Tunisia: Curfew Lifted 4th Feb 2016 Featured

IN THE PICTURE: The scenic view on the central beach promenade and the Grand Mosque on August 28 in Monastir Tunisia. IN THE PICTURE: The scenic view on the central beach promenade and the Grand Mosque on August 28 in Monastir Tunisia.

The curfew was lifted on 4 February 2016. If you choose to travel to, or remain in Tunisia you need to double check that your medical and travel insurance policy provides adequate coverage. Failure to do so could result in future issues with any claims made resulting from your stay in Tunisia.

UK FCO currently advise against all travel to:

  • the Chaambi Mountain National Park area
  • the Tunisia-Algeria border crossing points at Ghardimaou, Hazoua and Sakiet Sidi Youssef
  • the militarized zone south of, but not including, the towns of El Borma and Dhehiba
  • within 5km of the Libya border area from north of Dhehiba up to but not including the Ras Ajdir border crossing

FCO advise against all but essential travel to the rest of Tunisia.

iPMI (International Private Medical Insurance) For Tunisia

Take out comprehensive medical and travel health insurance before travelling to Tunisia, to cover the cost of any medical treatment abroad or emergency repatriation and evacuation.

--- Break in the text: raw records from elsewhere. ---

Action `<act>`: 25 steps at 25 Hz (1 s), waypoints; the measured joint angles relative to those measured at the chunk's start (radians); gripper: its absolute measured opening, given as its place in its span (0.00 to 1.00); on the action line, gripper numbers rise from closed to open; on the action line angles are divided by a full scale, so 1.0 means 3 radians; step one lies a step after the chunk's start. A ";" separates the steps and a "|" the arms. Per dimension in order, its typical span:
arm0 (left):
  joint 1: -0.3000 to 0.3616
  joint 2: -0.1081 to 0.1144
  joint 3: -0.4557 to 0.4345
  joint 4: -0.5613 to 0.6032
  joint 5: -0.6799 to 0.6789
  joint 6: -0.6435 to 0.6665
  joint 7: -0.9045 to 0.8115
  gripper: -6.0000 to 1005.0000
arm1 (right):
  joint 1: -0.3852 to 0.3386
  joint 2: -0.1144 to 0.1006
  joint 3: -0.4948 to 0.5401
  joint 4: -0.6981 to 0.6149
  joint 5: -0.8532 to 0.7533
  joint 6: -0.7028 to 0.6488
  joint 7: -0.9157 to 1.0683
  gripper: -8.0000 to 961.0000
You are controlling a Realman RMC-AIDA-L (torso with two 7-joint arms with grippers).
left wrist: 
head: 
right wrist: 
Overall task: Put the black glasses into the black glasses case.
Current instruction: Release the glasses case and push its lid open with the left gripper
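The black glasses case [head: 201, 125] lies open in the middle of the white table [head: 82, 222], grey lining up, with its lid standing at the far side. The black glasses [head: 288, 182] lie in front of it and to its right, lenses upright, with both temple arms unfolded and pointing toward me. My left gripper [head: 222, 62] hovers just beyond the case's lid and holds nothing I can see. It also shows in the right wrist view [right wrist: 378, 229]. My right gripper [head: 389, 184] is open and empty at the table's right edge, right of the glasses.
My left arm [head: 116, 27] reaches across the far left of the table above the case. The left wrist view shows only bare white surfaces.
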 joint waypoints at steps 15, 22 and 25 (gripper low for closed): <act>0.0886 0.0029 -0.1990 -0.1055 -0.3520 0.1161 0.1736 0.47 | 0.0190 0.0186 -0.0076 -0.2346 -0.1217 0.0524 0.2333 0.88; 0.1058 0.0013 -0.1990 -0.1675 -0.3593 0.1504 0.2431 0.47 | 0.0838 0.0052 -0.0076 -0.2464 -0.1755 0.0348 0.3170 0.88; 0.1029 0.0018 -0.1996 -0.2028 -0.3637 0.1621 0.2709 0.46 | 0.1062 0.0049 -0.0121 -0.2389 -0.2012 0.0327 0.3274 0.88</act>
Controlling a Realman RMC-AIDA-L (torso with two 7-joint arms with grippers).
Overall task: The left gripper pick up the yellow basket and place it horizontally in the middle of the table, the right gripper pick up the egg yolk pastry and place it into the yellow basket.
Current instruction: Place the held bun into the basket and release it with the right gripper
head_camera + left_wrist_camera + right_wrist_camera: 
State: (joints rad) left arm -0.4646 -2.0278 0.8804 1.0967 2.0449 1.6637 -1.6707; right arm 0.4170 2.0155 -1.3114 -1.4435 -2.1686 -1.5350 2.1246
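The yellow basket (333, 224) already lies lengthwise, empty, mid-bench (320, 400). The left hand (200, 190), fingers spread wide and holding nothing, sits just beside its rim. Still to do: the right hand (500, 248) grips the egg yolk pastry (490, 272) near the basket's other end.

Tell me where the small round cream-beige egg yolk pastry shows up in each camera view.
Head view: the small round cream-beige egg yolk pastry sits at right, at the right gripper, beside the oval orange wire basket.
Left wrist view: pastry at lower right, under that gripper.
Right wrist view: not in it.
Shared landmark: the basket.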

Be sure to read the small print of all insurance policies before you purchase. Repatriation and evacuation coverage is essential for travel to Tunisia. This is due to the fact that medical facilities may not be up to the standard of care you are used to. Access may be complicated. In the case of a medical emergency you may require a medical evacuation to another hospital in another country. In 2016 the risks are endless however the right coverage should provide peace-of-mind to travellers and expats.